◆ PROBLEM STATEMENT:
Please transcribe every entry below exactly, without including the pictures.

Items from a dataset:
------------------------------------------------------------------------

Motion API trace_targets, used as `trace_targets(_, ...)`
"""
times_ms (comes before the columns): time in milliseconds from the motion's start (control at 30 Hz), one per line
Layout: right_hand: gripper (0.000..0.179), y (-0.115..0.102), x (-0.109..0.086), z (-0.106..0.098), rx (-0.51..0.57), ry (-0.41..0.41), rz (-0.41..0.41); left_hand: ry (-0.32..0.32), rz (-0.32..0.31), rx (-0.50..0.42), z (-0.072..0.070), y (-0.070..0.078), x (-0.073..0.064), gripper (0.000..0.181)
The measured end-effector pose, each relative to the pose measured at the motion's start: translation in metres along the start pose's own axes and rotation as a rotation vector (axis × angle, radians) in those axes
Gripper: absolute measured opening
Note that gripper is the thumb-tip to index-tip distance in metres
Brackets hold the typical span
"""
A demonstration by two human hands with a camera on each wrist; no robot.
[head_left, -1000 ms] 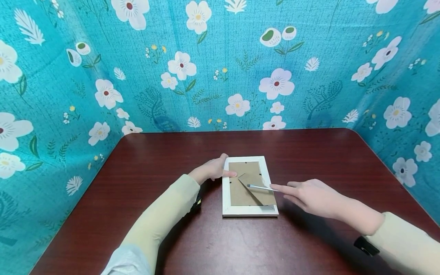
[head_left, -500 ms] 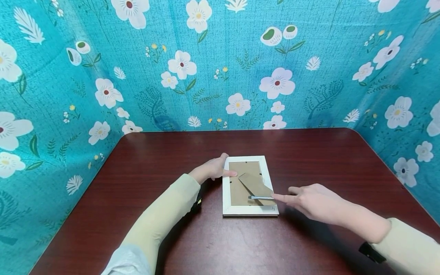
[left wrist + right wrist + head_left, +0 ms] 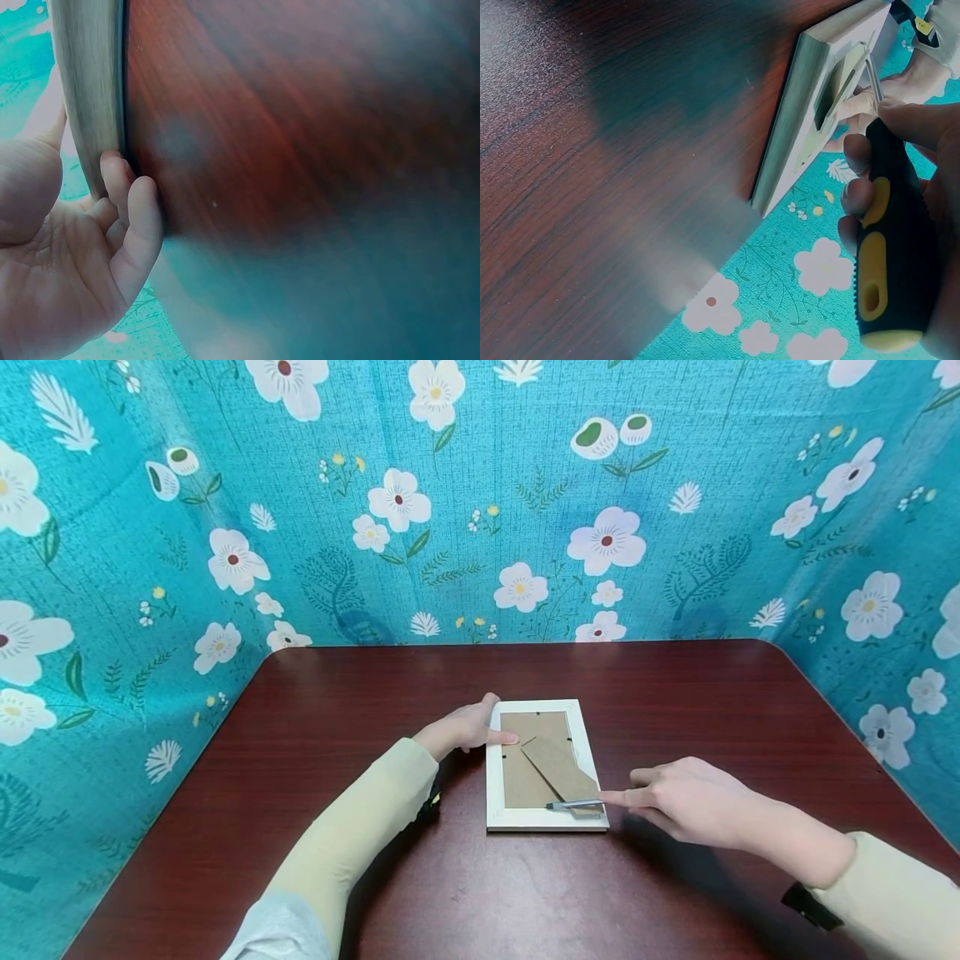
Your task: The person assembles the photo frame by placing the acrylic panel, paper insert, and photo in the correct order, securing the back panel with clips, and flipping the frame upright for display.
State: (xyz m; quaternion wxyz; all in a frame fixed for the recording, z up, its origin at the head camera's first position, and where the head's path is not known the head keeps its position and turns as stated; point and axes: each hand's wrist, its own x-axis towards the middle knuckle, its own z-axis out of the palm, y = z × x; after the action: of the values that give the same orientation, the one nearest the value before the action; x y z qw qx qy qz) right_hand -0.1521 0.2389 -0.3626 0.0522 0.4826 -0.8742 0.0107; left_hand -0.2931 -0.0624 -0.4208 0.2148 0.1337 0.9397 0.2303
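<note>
A white picture frame [image 3: 495,793] lies face down on the table, its brown backing board [image 3: 521,785] and slanted stand flap [image 3: 558,764] showing. At its upper left side, my left hand [image 3: 467,727] grips the border, thumb over the back; the left wrist view has its fingers [image 3: 139,232] curled against the frame's side [image 3: 90,82]. My right hand [image 3: 690,802] holds a flat-bladed screwdriver [image 3: 576,805] by its black and yellow handle [image 3: 900,247], index finger stretched along it toward the shaft. The blade crosses the flap's lower end, its tip near the bottom inner edge.
Several small dark tabs [image 3: 569,740] sit along the inner edge of the frame. Beneath is a dark red-brown wooden table [image 3: 360,710]. A blue floral cloth [image 3: 480,510] hangs behind it and at both sides. Dark bands [image 3: 810,906] are strapped at both wrists.
The screwdriver's tip has moved from the middle of the backing down to the frame's bottom inner edge, the right hand shifting slightly lower with it. My left hand has stayed in place.
</note>
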Motion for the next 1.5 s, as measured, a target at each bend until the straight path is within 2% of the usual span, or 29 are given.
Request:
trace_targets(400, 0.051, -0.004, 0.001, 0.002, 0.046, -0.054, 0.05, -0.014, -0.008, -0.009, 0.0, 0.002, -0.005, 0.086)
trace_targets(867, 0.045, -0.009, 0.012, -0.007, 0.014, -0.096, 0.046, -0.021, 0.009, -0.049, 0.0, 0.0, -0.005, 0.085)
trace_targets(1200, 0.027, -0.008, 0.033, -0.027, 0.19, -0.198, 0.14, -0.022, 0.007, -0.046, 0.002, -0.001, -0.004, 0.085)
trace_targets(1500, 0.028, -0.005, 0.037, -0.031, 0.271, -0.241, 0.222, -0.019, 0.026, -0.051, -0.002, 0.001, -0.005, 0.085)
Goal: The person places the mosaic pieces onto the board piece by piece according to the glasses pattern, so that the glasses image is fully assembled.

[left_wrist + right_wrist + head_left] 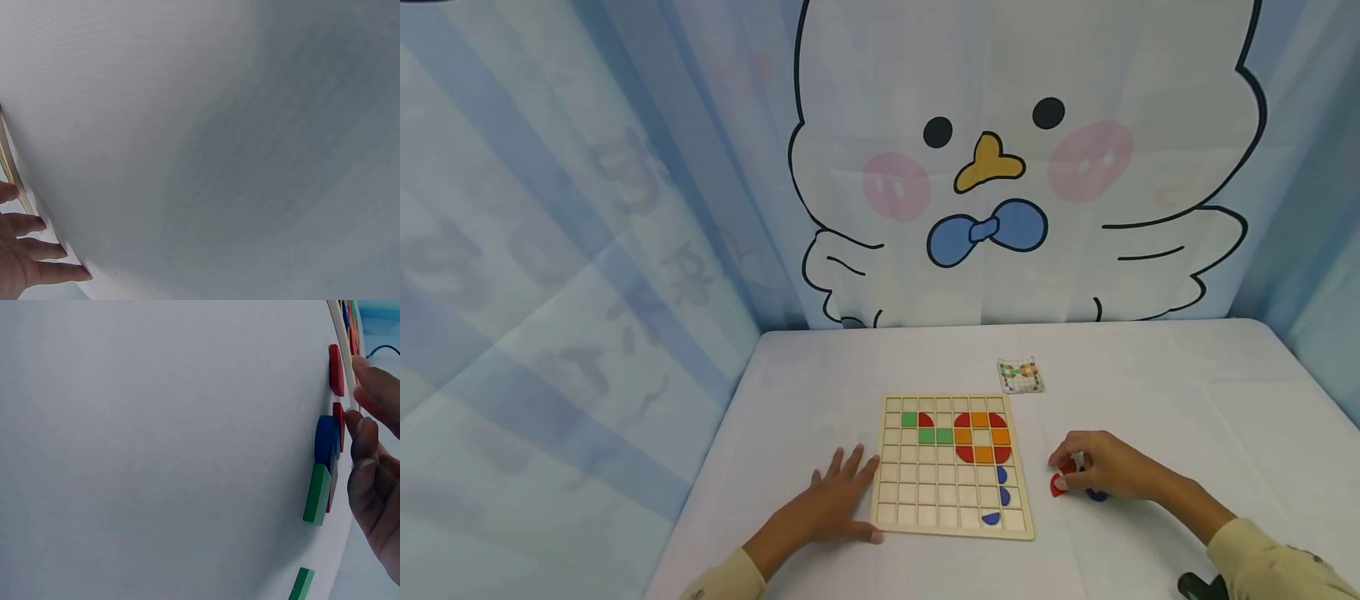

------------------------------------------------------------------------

◆ EXERCISE RESULT:
Motion API trace_targets, used as `trace_targets(_, ...)`
"""
times_ms (comes before the columns): time in milliseconds from the motion's start (control at 30 Hz), one per line
Layout: right_hand: gripper (0.000..0.179), y (-0.115..0.102), x (-0.109..0.086), z (-0.106..0.098), rx (-0.51..0.57), ry (-0.41..0.41), rz (-0.41..0.41); left_hand: ry (-0.32..0.32), rz (-0.32..0.31), rx (-0.50..0.42), z (-0.072..0.070), y (-0.070..0.078), x (-0.073..0.064), gripper (0.000..0.181)
The measured end-effector pose, each relative to the pose measured at the motion's start: translation in metres along the start pose's own axes and rotation as a rotation vector (axis × angle, radians) in those axes
Gripper: absolute measured opening
Note that gripper is the thumb-tip to index-tip distance in metres
Brackets hold the typical span
"""
A demonstration by two human hands with a camera on each wrist; no robot.
[head_left, -1000 ms] 
[head_left, -500 ms] 
[left wrist + right wrist + head_left, +0 ms] 
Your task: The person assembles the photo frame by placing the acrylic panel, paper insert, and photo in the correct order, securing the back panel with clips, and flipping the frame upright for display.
State: (xyz m; quaternion wxyz; all in a frame fixed for the recording, z up, its origin at the head camera's first position, and where the head's path is not known the head keeps its position and turns as stated; point and axes: each hand's wrist, its own x-axis towards the middle knuckle, its own z-axis out of the palm, y = z × x; after the action: of the values that give the same orientation, the one nearest the value before the action; x y z qw qx qy qz) right_hand -0.1521 0.2389 -0.3626 0.0522 0.4826 -0.8742 0.0107; left_hand -0.2931 -0.0624 -0.4208 0.2148 0.1337 0.9397 0.2303
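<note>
A white picture frame [image 3: 495,793] lies face down on the table, its brown backing board [image 3: 521,785] and slanted stand flap [image 3: 558,764] showing. At its upper left side, my left hand [image 3: 467,727] grips the border, thumb over the back; the left wrist view has its fingers [image 3: 139,232] curled against the frame's side [image 3: 90,82]. My right hand [image 3: 690,802] holds a flat-bladed screwdriver [image 3: 576,805] by its black and yellow handle [image 3: 900,247], index finger stretched along it toward the shaft. The blade crosses the flap's lower end, its tip near the bottom inner edge.
Several small dark tabs [image 3: 569,740] sit along the inner edge of the frame. Beneath is a dark red-brown wooden table [image 3: 360,710]. A blue floral cloth [image 3: 480,510] hangs behind it and at both sides. Dark bands [image 3: 810,906] are strapped at both wrists.
The screwdriver's tip has moved from the middle of the backing down to the frame's bottom inner edge, the right hand shifting slightly lower with it. My left hand has stayed in place.
</note>
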Motion for the next 1.5 s, as measured, a target at each bend until the straight path is within 2% of the usual span, or 29 are given.
Request:
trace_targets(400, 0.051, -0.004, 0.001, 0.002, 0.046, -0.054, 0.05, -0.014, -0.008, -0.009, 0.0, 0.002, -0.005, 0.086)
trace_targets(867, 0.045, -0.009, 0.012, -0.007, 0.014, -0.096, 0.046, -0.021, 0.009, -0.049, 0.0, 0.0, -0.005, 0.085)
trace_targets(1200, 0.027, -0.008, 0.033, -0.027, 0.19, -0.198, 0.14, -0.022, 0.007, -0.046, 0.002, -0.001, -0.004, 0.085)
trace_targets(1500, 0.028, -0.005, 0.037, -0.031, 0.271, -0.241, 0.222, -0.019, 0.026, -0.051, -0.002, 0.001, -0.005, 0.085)
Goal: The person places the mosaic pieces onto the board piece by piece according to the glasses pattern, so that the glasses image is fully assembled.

[left_wrist + right_wrist + head_left] 

The answer requires nothing further.